Thursday, October 15, 2020

Books: The Glass Kingdom By Lawrence Osborne


 (Drivebycuriosity) - Bangkok is a wonderful place, a mega-city which blends exotic sites with buzzling life & 21st century technology. Lawrence Osborne`s new novel 
"The Glass Kingdom" is set in a very sinister but fascinating Bangkok (amazon). Sarah, a young American, a drifter, came to some money. She moves from New York to Bangkok where she rents a flat in a huge apartment complex, called the "Kingdom", to  “make herself invisible for a while, to turn herself into a ghost”. Soon Sarah meets some neighbors and trouble is around the corner (this is a spoiler free blog).

The novel kept me on the edge and I cared much about Sarah, even though she was a bit too naive and trustworthy for my taste, as many characters in Osborne´s novels. The author has the talent for building up the tension and keeping it slowly smoldering. The "Glass Kingdom" reminded of Patricia Highsmith´s psychological thrillers & Joseph Conrad´s exotic adventure stories.

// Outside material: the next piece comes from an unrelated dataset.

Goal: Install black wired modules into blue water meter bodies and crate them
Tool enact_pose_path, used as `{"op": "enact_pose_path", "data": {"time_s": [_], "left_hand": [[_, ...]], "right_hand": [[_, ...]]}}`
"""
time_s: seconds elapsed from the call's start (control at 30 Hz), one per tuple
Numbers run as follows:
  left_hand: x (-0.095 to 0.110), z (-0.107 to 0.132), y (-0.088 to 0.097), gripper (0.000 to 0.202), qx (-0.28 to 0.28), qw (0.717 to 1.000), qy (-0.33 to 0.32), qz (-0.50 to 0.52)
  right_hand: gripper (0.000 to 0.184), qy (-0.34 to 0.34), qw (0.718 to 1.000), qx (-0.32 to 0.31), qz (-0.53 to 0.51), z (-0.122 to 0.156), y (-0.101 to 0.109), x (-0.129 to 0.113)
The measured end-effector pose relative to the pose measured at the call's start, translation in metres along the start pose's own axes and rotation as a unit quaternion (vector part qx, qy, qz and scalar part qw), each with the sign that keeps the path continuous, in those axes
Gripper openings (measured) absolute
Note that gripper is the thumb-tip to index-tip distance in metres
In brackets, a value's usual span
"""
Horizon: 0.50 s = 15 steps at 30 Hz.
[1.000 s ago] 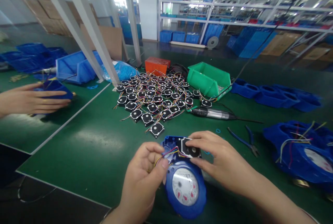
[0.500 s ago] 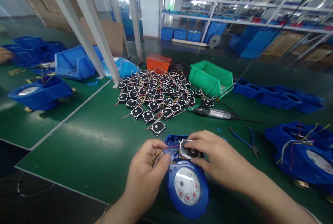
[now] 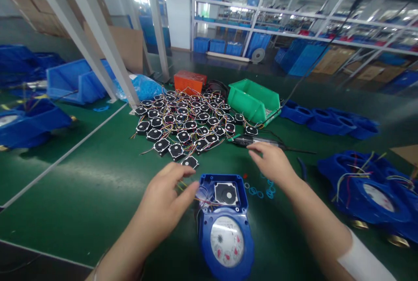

I indulged into descriptions of a tropical metropolis, of the lush vegetation and the monsoon climate. "In the nights of violent weather, you could hear the glass being battered by the rain, the echoes spiraling downward to the lobby". The "Kingdom", it´s residents and neighborhood seem to amalgamate into a threatening being. I also enjoyed Osborn`s slick apercus about "Martini socialists who discreetly paid less taxes than little Sarah", his observations of Siam`s fragile political situation & the delicate role of powerful Chinese dynastic families, "their exquisite taste and spiritual tact".

I loved already Osborne`s similar novel "Hunter in the Dark", set in Cambodia (here my review). This book is even better. A must read for all lovers of good novels.